The deficit is the difference between what the U.S. government takes in and what it spends.

What you should notice is a number so astounding that I'm thinking it must be a misprint—

Corporate income tax receipts fell to $81 million in October, from $6 billion a year earlier, according to the Treasury. Individual income-tax collections declined to $86.2 billion last month, down 10 percent from $95.6 billion a year earlier, the report showed.

I'm inclined to believe that number should read "$810 million," which would put it more in line with the AP report that states "Corporate income tax receipts fell by $5 billion." Still, even at $810 million that's a drop of 87%! If there is no clever accounting explanation for this number, we are doomed!

And it's not just the feds in the red. This story is being writ small in the budgets of most state and local governments.

Take little California. According to an editorial in the Sacramento Bee,

The collapse of Wall Street and rising unemployment have driven down tax receipts to levels no one could have foreseen. Income tax receipts are expected to be $7.2 billion lower than projected two months ago. Revenues from sales and corporation taxes are expected to fall by $3.2 billion.

What this means, practically speaking, is that the federal government will be bailing out state governments while state governments will be called upon to bail out local governments.

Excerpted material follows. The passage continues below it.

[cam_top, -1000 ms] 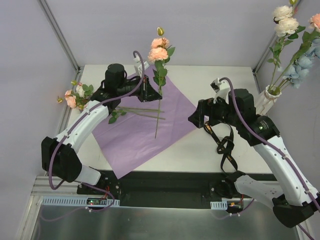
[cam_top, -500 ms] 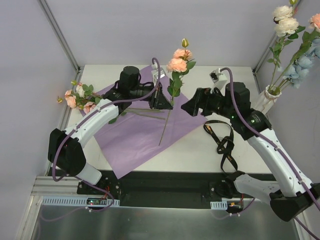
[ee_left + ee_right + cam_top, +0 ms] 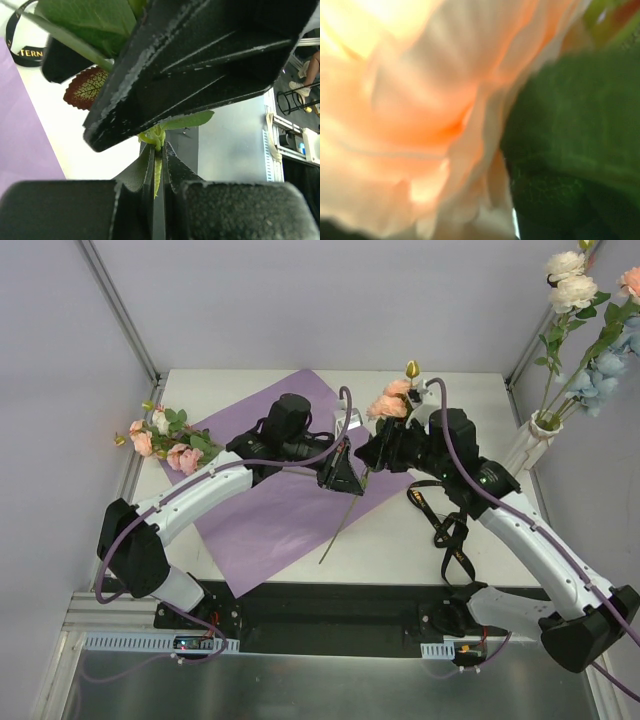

Of course the Chinese and the Arabs will in turn have to bail out the federal government by buying Treasury bonds—at least if they ever hope to see a dime of value in all those dollars we so cheerfully sent them in our quest for more oil and cheaper flag pins. Since they are more or less obliged to lend us back our money, surely they won't be so crass as to expect anything in return, do you think?

Oh, and the dollar

As the financial meltdown has gotten underway the dollar paradoxically has strengthened. This is not as strange as it seems. As investors looked for a safe haven for their money after they had pulled what was left of it from stocks, bonds, real estate, hedge funds and money markets, the only thing remaining with the slightest glitter was U.S. Treasury bonds.2 In other words, the demand for dollars shot up as the demand for U.S. exports took a dive.

The good news is that the U.S. is able to borrow dollars at a low rate of interest relative to other countries, since most believe that the U.S. is still the safest debtor around.

The bad news is that the U.S. is borrowing amounts that may well shoot into the trillions. This will encumber the U.S. budget for generations.

Since neither you nor I nor our descendants can work that hard, even if we wanted to, ultimately the U.S. will have to print more dollars to pay down the debt. And that means that sooner rather than later the value of the dollar will continue its decline.

You don't have to take it from me. A month ago America's favorite billionaire wrote an op-ed for the New York Times entitled "Buy American. I am." Acting as cheerleader for the American economy, Warren Buffett did his best to lift the spirits of the investing class—not to mention the value of the U.S. stocks he said he'd just purchased. His advice—that now is the time to buy into the depressed stock market—was trumpeted throughout the media.

But they didn't read Buffett's column to the end. There, in the next-to-last paragraph, was this

Equities will almost certainly outperform cash over the next decade, probably by a substantial degree. Those investors who cling now to cash are betting they can efficiently time their move away from it later. In waiting for the comfort of good news, they are ignoring Wayne Gretzky’s advice: “I skate to where the puck is going to be, not to where it has been.”

Most will read this as a testament of faith in the future value of the stock market. The Simply Appalling view is that Buffett knows where the dollar is heading—and it's a place he doesn't want to be.

Related posts
Something you should know about your dollars (4/24/04)
More comment on the dollar (10/11/04)
Yet more news about the dollar (and the global economy) (10/21/04)
Buying a used Mercedes (2/8/05)
Bubble of the Day (4/26/07)
Currency of the Day (7/23/07)
The Depression Chronicles – 1: Bankruptcies (4/19/08)
The Depression Chronicles – 5: Consumer spending (5/13/08)
Understatement of the Day: A failing economy and an ignorant public (5/26/08)
The Depression Chronicles – 6: Fall of the GDP (10/30/08)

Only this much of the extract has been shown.